Vidéo / Le 23 janvier 2017

Transcription

Le 27 mars 2012, la journée de ma fête, nous avons reçu un appel au sujet d’un bateau-remorqueur sur le lac Ontario, il s’agissait d’un bateau-remorqueur américain.

Il y avait eu une explosion dans la chambre de soubassement, là où se trouvait l’ingénieur à ce moment, et il avait souffert de brûlures sur environ 85 % de son corps. Il était donc en très mauvais état.

Je suis le Caporal-chef Steve Delage. Je travaille actuellement avec le 435 Escadron en tant que technicien en recherche et sauvetage.

J’étais assez fâché cette soirée-là, nous étions dans un hélicoptère Griffon de Trenton, il y avait deux techniciens en SAR à bord. Nous avions emmené l’un des techniciens en SAR qui était censé être à bord du Earthly, un bateau de La Garde côtière, mais les conditions faisaient en sorte qu’ils ne pouvaient pas se rapprocher.

En raison de la météo et l’obscurité de la nuit, nous devions nous faire hisser dans l’eau, probablement à 75 pieds du bateau, et nous devions nous rendre à la nage puis grimper le bord du bateau avec de gros pneus et tout notre équipement. Nous avons pris soin de cette personne qui avait subi de graves brûlures, et il a été transporté à l’hôpital de Belleville par avion.

L’autre technicien en SAR est resté sur place et s’est occupé des cinq autres passagers jusqu’à ce que ce soit possible de les transférer au bateau de La Garde côtière. Tout le monde a pu retourner à la rive en sécurité par la suite.
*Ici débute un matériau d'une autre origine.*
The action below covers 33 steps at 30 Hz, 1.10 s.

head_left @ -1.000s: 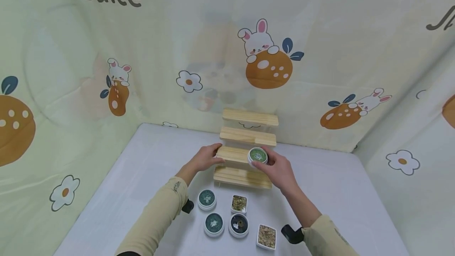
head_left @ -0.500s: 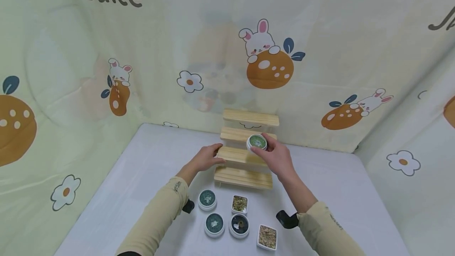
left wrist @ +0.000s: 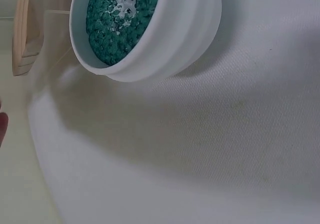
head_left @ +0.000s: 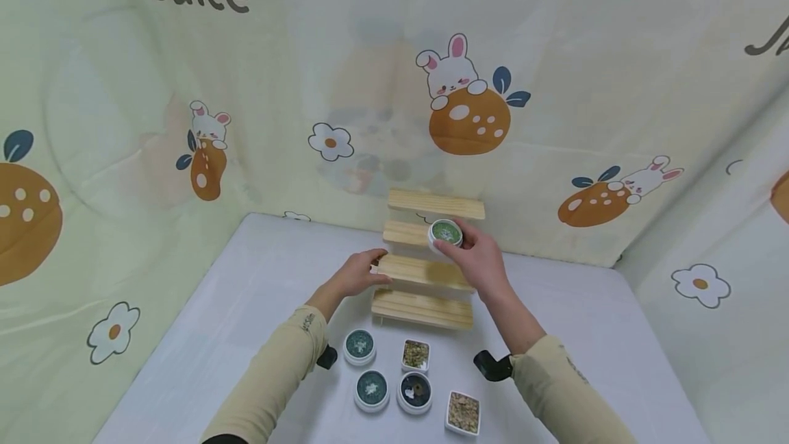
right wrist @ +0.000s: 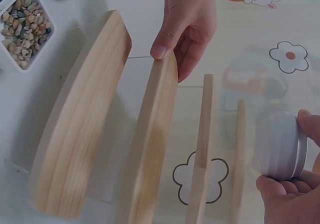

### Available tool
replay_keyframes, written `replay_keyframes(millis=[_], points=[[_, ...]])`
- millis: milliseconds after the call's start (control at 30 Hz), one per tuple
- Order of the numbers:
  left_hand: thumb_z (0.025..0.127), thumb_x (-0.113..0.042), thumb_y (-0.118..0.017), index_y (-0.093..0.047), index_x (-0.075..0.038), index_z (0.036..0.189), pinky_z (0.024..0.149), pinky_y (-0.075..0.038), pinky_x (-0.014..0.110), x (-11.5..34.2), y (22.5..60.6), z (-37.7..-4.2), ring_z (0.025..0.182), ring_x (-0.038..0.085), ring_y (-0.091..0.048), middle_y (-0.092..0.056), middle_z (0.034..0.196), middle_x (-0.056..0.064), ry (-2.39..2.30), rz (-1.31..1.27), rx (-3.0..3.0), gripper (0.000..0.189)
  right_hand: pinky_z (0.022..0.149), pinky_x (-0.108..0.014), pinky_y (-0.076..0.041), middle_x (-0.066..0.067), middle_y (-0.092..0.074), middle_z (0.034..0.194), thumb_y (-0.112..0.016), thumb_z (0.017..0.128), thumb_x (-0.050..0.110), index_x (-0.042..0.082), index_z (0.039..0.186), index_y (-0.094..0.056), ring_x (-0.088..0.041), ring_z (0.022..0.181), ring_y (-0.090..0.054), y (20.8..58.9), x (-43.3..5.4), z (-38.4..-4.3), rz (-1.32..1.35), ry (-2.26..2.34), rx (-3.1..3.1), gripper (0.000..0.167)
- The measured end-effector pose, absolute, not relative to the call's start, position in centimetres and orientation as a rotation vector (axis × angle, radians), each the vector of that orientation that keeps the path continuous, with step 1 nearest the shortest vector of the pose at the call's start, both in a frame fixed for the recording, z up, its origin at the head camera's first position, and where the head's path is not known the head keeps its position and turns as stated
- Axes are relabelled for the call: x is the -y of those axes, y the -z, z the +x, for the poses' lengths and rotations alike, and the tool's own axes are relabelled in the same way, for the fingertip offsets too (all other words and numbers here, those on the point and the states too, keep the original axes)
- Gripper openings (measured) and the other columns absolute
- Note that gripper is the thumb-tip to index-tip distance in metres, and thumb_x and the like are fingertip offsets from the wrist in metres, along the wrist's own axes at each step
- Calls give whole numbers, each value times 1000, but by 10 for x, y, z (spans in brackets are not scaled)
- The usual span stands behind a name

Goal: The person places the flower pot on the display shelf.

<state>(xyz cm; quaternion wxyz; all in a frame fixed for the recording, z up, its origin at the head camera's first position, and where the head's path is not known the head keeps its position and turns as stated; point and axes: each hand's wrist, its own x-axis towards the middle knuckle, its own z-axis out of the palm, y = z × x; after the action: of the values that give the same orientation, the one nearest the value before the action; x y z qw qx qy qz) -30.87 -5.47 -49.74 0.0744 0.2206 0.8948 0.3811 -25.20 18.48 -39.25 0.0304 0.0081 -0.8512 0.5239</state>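
Note:
My right hand [head_left: 485, 260] holds a small round white pot [head_left: 446, 233] with green filling and pale bits on top. The pot is pinched between thumb and fingers and overlaps the second-highest board in the head view. From the side, the right wrist view shows its white wall [right wrist: 280, 145]. At the left end of a tiered wooden display stand [head_left: 425, 271], my left hand [head_left: 353, 275] pinches one step, the second from the bottom. The right wrist view shows that thumb on the edge of the board [right wrist: 150, 149] and the fingers behind it.
Below the stand are teal-topped round pots [head_left: 359, 347], a dark-topped round pot [head_left: 415, 390] and square white pots [head_left: 463, 412] of pebbly grains. One teal-topped pot [left wrist: 120, 24] is close under the left wrist. A printed curtain [head_left: 277, 88] hangs behind the white table [head_left: 555, 334].
My right hand has lifted the green-topped pot up and back, from in front of the second step to the third. My left hand stays on the stand.

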Motion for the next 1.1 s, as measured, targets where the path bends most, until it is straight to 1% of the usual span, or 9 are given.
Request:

Ce travail peut être assez intéressant. Tu te fais appeler à 2 heures du matin, tu sors du lit, tu effectues une mission, et six heures plus tard tu reviens à la maison, tu retournes au lit, puis tu regardes ton épouse et tu dis « Bon, je viens de faire ça ».

Je suis marié et j’ai deux jeunes enfants, donc trouver l’équilibre entre ces deux mondes représente un assez grand défi. À vrai dire, il s’agit de mon plus grand défi.

Une des choses uniques à propos de nous, dans le milieu de recherche et de sauvetage, est que nous sommes un petit groupe de personnes. Nous nous entraidons. Une fois, lorsque j’ai été envoyé en mission, un de nos collègues de travail m’a dit qu’il allait chercher mes enfants et en prendre soin pendant mon absence.

J’ai le sentiment que ce n’est pas moi qui me mets en danger lorsque je secours des personnes, je sens que c’est eux qui ont besoin d’aide, et que c’est mon travail de les aider.